Computer Challengers
Research on these games, and on chess in particular, has generated
significant advances in the theory of search algorithms and search
control, as well as motivating cognitive studies into the ways that
humans play games. In checkers, a program called Chinook is now the
strongest in the world (http://web.cs.ualberta.ca:80/~chinook/). In
chess, the world champion Gary Kasparov said that he `sensed a new
kind of intelligence across the table' during his 1996 match with
IBM's Deep Thought (http://www.chess.ibm.park.org/).
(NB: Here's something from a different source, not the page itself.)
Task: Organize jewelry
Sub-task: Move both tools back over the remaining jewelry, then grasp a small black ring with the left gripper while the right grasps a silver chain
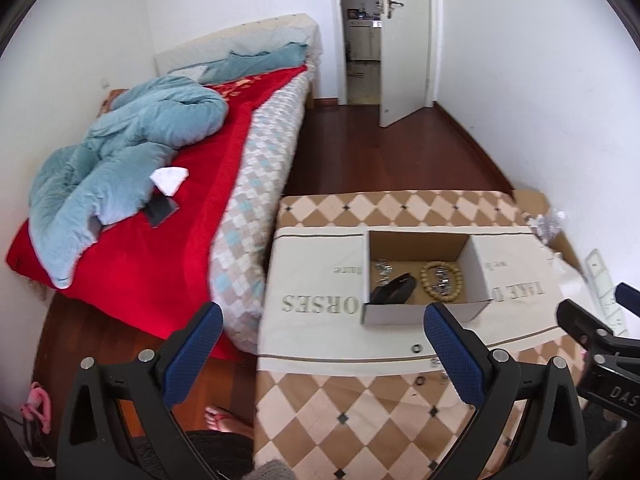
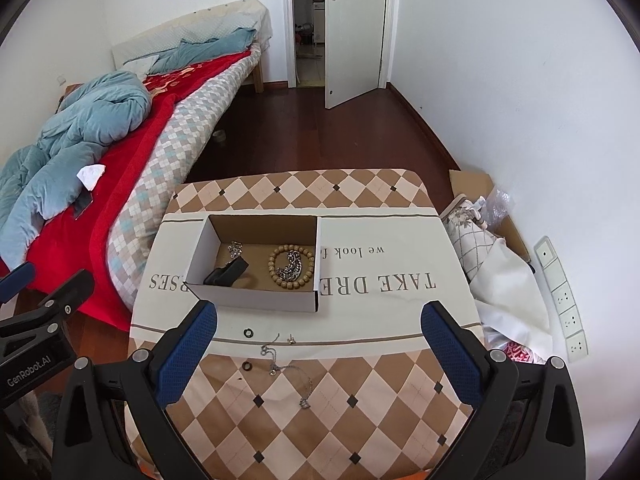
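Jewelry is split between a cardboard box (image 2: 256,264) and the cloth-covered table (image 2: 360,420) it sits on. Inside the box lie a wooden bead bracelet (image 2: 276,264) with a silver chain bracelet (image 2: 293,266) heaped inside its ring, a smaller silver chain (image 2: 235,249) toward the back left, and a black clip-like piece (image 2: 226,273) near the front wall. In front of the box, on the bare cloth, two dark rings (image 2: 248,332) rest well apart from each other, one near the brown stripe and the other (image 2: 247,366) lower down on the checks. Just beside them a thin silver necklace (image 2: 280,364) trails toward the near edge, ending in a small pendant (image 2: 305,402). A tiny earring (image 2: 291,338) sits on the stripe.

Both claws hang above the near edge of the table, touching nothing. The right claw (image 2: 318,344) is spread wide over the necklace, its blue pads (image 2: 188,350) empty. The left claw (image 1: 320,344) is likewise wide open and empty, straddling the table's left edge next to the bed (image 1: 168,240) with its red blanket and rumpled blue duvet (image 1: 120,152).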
Kasparov won this
match 3-1, after coming back from the shock of losing the first game.
This May, the computer designers get a second chance, with a re-match
pitting Kasparov against their upgraded contender, Deeper Blue
(http://www.chess.ibm.com/).
Bridge to the Unknown
Whatever the outcome of the Kasparov rematch, computers seem to be hot
on the heels of human game players. In Othello, the top 5 ranked
programs are all machines! The road to computer ascendancy may still
have a few corners left, though. Earlier this year, for example, there
was a burst of media articles about the game of Bridge. Whereas chess,
checkers and othello are two-person games with `complete information'
(you can see all the pieces), Bridge involves four players and has
`incomplete information' (the opponent's cards are hidden). Not
knowing the actual state of the game leaves computers guessing between
the large number of possible configurations. A Times leader article
on computer Bridge was titled `Deep thought, but very little nous'.
The conclusion of a New Scientist article was that `Computers may be
able to trounce grandmasters at chess, but you wouldn't want one as a
Bridge partner'.
Neither Here nor There
One of the reasons that computers find Bridge difficult was formalised
by the researchers at Edinburgh. They showed exactly what goes wrong
when the search algorithms that have been so successful for perfect
information games are tried on imperfect information games like
Bridge. Put simply, the typical search procedure makes a `tree' of
possible moves and then, starting at the leaves of the tree and
working to the base, selects the best move at each branching point.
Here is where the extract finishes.